WHAT THE TASK REQUIRES >> Return the full listing, keeping every line exactly as it is.

DATA SECTION >>
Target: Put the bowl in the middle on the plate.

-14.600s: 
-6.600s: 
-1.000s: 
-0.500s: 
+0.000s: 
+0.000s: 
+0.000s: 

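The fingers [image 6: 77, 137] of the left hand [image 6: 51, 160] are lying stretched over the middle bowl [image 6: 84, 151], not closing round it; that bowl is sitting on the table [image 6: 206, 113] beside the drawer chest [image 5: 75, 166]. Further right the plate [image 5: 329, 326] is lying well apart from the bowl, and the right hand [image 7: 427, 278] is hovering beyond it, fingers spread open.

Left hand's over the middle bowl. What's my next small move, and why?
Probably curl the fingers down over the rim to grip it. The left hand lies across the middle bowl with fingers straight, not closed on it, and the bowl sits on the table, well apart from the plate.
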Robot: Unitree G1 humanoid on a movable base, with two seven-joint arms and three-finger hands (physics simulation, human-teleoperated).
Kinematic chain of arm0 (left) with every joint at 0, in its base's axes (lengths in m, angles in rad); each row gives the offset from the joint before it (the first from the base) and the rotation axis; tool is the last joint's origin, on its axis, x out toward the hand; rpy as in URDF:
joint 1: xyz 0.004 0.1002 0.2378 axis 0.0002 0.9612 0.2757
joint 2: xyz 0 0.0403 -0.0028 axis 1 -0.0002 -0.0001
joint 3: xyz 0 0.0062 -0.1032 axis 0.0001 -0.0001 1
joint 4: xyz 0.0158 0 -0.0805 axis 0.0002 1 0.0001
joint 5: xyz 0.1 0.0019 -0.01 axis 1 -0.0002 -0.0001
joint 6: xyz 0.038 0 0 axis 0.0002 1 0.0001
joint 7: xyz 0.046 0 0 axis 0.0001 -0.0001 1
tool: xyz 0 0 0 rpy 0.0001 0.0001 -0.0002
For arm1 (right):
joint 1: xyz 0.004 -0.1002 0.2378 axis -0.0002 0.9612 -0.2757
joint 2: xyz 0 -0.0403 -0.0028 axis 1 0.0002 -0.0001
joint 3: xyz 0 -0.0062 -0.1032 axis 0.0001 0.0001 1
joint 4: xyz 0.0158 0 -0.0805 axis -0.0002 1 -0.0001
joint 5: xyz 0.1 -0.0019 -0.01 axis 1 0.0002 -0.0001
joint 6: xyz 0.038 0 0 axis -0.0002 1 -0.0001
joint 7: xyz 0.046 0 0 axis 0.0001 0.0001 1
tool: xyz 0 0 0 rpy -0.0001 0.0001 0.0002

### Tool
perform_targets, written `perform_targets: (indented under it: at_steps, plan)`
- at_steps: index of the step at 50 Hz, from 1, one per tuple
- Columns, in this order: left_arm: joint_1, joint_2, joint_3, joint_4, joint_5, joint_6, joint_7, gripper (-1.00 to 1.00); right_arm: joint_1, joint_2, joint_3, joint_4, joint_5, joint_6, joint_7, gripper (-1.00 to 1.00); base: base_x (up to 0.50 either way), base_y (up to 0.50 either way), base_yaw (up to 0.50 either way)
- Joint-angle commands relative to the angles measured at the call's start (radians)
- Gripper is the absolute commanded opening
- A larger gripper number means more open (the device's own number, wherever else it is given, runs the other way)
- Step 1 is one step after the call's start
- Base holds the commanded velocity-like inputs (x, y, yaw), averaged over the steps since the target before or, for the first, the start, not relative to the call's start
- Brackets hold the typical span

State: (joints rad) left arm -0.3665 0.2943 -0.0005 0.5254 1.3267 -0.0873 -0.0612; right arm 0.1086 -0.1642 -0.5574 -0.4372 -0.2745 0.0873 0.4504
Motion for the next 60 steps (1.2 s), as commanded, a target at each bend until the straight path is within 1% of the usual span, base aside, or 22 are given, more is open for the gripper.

EXERCISE RESULT >>
Target: Put the bowl in the middle on the plate.

-14.600s: 
-6.600s: 
-1.000s: 
-0.500s: 
+0.000s: 
+0.000s: 
+0.000s: 

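The fingers [image 6: 77, 137] of the left hand [image 6: 51, 160] are lying stretched over the middle bowl [image 6: 84, 151], not closing round it; that bowl is sitting on the table [image 6: 206, 113] beside the drawer chest [image 5: 75, 166]. Further right the plate [image 5: 329, 326] is lying well apart from the bowl, and the right hand [image 7: 427, 278] is hovering beyond it, fingers spread open.

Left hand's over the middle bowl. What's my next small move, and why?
Probably curl the fingers down over the rim to grip it. The left hand lies across the middle bowl with fingers straight, not closed on it, and the bowl sits on the table, well apart from the plate.
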Robot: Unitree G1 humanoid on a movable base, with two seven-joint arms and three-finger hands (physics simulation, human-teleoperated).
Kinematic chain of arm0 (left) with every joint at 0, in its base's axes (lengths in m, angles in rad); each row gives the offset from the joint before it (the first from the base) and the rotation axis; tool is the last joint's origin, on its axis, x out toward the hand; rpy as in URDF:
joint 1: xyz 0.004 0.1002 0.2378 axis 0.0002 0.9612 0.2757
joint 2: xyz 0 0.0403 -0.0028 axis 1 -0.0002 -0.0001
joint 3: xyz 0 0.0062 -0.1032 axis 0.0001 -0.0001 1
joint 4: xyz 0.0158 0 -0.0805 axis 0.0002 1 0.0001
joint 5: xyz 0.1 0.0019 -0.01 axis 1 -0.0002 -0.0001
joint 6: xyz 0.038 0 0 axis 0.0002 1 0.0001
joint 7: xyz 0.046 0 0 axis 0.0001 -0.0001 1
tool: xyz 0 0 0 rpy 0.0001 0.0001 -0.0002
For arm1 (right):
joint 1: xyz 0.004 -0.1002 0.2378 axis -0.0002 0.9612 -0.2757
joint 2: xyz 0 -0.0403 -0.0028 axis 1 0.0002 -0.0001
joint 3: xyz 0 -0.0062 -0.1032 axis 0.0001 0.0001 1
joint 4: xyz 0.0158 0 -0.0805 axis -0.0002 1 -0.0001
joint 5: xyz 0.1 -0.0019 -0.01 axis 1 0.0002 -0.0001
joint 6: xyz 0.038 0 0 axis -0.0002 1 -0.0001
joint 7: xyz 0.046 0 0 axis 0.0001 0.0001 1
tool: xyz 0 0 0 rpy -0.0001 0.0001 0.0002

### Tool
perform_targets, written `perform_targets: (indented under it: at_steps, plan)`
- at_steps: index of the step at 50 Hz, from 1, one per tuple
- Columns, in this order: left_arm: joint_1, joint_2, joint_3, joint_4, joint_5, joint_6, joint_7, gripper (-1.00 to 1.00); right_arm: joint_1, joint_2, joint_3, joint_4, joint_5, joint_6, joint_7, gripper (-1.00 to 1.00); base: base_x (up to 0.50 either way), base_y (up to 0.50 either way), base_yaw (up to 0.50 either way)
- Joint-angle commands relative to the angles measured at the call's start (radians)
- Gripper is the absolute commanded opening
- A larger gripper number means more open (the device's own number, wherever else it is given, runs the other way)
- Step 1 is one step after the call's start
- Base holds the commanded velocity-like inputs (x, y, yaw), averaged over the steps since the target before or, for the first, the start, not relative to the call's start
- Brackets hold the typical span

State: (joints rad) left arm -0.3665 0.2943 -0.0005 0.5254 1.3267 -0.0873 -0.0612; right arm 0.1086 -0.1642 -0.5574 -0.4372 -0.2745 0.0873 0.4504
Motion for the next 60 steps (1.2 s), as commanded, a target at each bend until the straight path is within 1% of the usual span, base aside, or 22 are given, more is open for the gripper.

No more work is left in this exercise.